### GOAL OF THE EXERCISE
Without pictures, repeat the lines of the entries from the one containing "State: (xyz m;" through the last, both ends included, and nothing else.

### INPUT MATERIAL
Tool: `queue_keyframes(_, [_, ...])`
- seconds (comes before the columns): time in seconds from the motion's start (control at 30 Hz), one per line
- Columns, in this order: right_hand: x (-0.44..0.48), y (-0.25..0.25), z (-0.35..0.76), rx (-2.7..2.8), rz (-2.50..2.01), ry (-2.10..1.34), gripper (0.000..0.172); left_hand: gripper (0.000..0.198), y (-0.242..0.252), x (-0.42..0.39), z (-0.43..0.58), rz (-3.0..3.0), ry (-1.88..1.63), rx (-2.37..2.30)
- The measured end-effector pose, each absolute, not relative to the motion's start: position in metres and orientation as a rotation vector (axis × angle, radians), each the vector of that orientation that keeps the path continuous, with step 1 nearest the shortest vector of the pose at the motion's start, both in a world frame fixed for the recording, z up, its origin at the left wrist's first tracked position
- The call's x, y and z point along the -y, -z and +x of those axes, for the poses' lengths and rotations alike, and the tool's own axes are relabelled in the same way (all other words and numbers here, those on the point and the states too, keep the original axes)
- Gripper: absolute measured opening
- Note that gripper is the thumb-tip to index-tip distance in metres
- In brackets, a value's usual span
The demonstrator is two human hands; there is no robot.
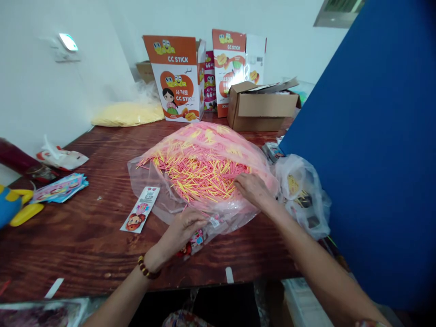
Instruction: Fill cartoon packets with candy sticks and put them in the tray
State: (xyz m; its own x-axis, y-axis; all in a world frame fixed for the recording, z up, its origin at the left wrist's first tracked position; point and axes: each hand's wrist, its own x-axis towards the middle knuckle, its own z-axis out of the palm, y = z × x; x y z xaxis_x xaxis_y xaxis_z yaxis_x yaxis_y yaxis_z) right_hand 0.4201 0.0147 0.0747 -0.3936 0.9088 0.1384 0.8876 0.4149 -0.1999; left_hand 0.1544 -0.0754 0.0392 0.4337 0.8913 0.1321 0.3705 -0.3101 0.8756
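Observation:
A large clear bag holds many thin pink and yellow sticks [204, 177] in the middle of the table. My right hand [252, 187] is at the right side of the open pile, its fingers closed at the sticks; what they pinch is too small to make out. My left hand [188, 223] is closed at the bag's front edge, over a small printed packet [197, 238] that is partly hidden beneath it. Another printed packet [140, 210] lies flat on the table, left of the bag's front edge.
CC Stick cartons [177, 77] and an open brown box [265, 106] stand behind. A yellow bag [127, 114] lies back left, with printed sachets [63, 188] at the left. To the right are a white plastic bag [306, 195] and a blue panel [371, 150].

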Motion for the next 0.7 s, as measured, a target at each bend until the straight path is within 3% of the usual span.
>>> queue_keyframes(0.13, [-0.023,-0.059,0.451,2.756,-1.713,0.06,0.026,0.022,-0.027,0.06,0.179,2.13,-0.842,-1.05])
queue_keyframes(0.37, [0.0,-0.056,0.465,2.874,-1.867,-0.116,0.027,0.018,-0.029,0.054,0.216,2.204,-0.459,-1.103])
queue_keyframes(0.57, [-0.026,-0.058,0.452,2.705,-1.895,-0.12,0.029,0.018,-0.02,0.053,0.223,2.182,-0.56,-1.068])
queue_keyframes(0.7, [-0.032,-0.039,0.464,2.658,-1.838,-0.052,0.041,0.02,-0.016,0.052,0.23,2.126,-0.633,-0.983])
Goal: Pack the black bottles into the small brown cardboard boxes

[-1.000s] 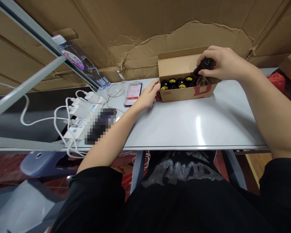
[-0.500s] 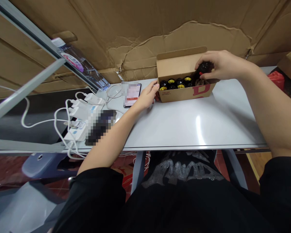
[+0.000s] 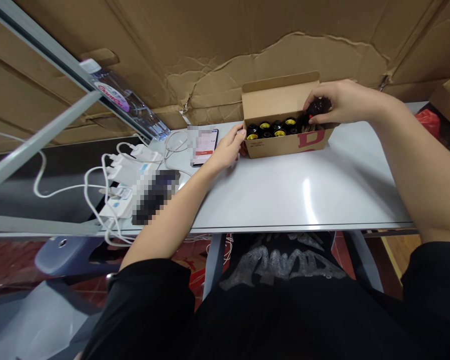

### ANSWER FOR THIS EXERCISE
State: (xyz m; its own x-axis, y-axis; all in a world frame fixed for the recording, z up, its origin at the left wrist's first tracked position; point and axes: each hand's wrist, its own x-axis towards the middle knuckle, its own z-axis out of the palm, y = z × x; x y z xaxis_x xaxis_y xaxis_z yaxis_x yaxis_y yaxis_z) right_hand 0.4201 0.0147 0.0747 -0.3936 0.9088 0.1384 0.8876 0.4149 -0.1999; left_hand 0.1544 -0.0754 0.0392 0.4337 0.8913 0.1321 0.3705 -0.3101 0.8756
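Observation:
A large clear bag holds many thin pink and yellow sticks [204, 177] in the middle of the table. My right hand [252, 187] is at the right side of the open pile, its fingers closed at the sticks; what they pinch is too small to make out. My left hand [188, 223] is closed at the bag's front edge, over a small printed packet [197, 238] that is partly hidden beneath it. Another printed packet [140, 210] lies flat on the table, left of the bag's front edge.
CC Stick cartons [177, 77] and an open brown box [265, 106] stand behind. A yellow bag [127, 114] lies back left, with printed sachets [63, 188] at the left. To the right are a white plastic bag [306, 195] and a blue panel [371, 150].
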
Motion for the next 0.7 s, as measured, a target at each bend until the straight path is within 3% of the usual span.
>>> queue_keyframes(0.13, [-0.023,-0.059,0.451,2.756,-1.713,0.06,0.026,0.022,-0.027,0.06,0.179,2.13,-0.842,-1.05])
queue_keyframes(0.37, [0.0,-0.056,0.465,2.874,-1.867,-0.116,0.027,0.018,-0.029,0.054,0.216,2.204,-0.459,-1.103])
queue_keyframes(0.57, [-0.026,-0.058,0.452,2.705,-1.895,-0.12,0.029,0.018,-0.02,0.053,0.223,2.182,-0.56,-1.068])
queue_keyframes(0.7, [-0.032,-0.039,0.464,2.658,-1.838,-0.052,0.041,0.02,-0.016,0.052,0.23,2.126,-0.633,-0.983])
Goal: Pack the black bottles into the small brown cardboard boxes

[-1.000s] 
[-0.500s] 
[+0.000s] 

The required output has now been supplied.